• _ACTION ITEM_
Wherever "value" appears in the records below, copy the line that holds it.

• _EXTRACTED INFORMATION_
>>>>>

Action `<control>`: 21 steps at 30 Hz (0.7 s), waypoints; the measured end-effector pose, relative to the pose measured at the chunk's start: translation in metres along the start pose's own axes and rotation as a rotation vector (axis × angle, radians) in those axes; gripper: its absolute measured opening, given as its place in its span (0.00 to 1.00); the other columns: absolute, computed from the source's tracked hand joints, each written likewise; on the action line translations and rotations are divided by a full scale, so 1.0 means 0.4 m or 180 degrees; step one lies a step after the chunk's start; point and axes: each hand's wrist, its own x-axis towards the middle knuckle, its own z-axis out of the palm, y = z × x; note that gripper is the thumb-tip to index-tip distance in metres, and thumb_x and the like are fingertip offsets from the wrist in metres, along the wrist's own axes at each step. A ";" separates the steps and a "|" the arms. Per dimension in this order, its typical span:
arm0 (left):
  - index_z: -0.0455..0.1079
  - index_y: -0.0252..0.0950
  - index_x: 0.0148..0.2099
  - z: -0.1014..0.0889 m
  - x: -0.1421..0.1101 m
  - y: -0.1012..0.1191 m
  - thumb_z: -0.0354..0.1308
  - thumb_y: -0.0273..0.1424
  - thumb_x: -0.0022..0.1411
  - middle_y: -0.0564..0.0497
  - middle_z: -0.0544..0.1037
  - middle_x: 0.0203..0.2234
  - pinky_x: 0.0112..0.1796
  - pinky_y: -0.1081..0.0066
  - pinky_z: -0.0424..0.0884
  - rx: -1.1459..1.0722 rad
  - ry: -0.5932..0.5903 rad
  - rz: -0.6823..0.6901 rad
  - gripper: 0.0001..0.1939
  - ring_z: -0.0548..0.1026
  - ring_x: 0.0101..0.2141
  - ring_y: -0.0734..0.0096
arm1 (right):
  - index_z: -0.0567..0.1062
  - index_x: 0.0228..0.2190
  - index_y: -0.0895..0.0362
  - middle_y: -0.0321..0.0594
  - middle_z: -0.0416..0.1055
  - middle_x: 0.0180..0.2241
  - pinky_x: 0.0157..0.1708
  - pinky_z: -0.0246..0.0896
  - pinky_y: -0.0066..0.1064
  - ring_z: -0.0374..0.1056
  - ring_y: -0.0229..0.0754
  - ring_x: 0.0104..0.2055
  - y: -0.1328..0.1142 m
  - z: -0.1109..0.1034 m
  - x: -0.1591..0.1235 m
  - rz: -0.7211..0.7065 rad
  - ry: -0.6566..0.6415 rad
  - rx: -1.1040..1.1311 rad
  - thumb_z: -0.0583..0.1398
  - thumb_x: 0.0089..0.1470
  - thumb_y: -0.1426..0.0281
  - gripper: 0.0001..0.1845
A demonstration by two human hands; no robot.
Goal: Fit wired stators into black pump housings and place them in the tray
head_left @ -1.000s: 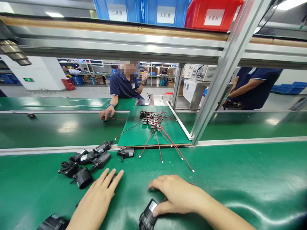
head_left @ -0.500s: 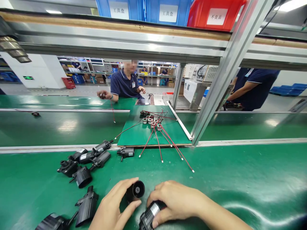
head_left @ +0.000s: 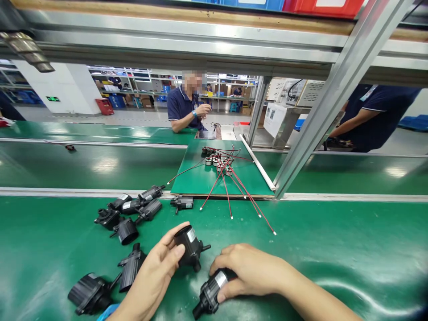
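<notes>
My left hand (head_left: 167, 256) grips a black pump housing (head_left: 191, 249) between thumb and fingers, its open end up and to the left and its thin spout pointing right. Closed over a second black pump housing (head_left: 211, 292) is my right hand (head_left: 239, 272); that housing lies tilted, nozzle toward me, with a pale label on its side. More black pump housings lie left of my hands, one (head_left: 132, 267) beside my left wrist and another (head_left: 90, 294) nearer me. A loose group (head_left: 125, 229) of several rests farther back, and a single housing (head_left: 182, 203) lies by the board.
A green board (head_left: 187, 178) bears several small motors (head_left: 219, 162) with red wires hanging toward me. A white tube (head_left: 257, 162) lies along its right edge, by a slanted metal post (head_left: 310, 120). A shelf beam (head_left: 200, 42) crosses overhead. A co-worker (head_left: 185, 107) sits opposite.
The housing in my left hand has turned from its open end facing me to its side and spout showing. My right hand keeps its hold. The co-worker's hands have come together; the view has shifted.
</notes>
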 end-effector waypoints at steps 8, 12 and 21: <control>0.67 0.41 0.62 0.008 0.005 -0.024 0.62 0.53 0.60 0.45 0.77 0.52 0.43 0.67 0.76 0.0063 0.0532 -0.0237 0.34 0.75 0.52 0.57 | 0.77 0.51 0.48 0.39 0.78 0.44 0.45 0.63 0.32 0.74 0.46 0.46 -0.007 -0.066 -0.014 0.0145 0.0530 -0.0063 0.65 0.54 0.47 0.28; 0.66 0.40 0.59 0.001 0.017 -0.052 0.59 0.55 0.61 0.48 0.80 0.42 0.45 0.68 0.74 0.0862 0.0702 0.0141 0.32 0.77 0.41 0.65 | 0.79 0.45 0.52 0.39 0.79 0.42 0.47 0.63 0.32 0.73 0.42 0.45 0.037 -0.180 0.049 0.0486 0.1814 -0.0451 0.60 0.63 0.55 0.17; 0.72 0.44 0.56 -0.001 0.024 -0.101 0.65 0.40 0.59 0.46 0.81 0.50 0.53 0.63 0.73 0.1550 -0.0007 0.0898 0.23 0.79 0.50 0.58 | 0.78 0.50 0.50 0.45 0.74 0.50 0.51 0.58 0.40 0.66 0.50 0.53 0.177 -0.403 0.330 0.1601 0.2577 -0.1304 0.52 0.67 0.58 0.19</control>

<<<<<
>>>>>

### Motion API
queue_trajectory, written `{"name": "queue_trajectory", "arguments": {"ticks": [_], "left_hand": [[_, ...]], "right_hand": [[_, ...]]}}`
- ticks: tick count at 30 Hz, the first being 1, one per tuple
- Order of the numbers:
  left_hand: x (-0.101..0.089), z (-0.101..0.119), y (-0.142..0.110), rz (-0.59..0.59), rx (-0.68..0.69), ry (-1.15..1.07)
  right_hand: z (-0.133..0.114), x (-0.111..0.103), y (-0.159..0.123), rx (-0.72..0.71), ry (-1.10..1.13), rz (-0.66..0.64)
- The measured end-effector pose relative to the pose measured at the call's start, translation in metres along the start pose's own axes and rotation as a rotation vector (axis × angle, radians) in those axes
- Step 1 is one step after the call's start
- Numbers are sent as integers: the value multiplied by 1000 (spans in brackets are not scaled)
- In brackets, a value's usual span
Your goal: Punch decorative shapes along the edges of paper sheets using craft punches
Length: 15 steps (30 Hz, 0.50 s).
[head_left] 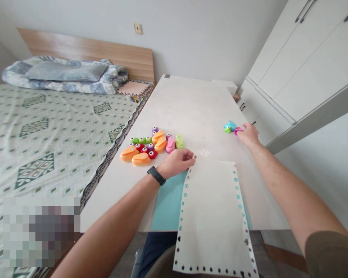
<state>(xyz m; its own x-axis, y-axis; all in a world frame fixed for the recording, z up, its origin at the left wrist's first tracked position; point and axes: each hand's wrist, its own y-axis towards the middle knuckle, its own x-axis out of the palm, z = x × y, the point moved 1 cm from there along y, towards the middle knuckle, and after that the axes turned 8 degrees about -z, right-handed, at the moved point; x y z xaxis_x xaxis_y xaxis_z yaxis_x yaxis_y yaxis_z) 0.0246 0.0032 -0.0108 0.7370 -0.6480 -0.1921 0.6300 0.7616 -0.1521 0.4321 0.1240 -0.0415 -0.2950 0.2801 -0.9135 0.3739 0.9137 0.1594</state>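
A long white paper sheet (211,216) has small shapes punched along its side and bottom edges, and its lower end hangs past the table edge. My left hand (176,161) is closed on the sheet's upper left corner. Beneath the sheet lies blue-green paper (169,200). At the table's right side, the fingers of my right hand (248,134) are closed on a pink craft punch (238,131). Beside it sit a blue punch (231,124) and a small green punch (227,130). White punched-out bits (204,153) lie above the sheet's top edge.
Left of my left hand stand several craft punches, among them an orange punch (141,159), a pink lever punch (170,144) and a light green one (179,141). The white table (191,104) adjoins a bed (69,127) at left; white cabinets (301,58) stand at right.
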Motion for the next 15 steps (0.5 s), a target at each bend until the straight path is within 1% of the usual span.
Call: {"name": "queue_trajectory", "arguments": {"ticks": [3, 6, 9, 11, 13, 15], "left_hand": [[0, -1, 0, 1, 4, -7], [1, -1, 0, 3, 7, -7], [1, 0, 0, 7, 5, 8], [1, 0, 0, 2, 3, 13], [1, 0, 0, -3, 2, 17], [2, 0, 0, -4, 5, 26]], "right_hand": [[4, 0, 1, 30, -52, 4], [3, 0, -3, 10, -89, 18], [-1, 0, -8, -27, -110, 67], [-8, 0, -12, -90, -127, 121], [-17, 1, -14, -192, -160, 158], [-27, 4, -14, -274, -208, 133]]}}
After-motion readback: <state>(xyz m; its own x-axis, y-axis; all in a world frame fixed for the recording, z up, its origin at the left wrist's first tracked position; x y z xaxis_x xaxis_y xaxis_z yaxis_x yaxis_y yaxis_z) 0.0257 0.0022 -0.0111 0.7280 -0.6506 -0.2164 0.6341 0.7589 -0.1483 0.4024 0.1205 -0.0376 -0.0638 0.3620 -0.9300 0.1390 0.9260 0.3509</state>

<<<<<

• _WRITTEN REPLY_
- Numbers are sent as integers: the value multiplied by 1000 (spans in brackets are not scaled)
- In brackets, a value's usual span

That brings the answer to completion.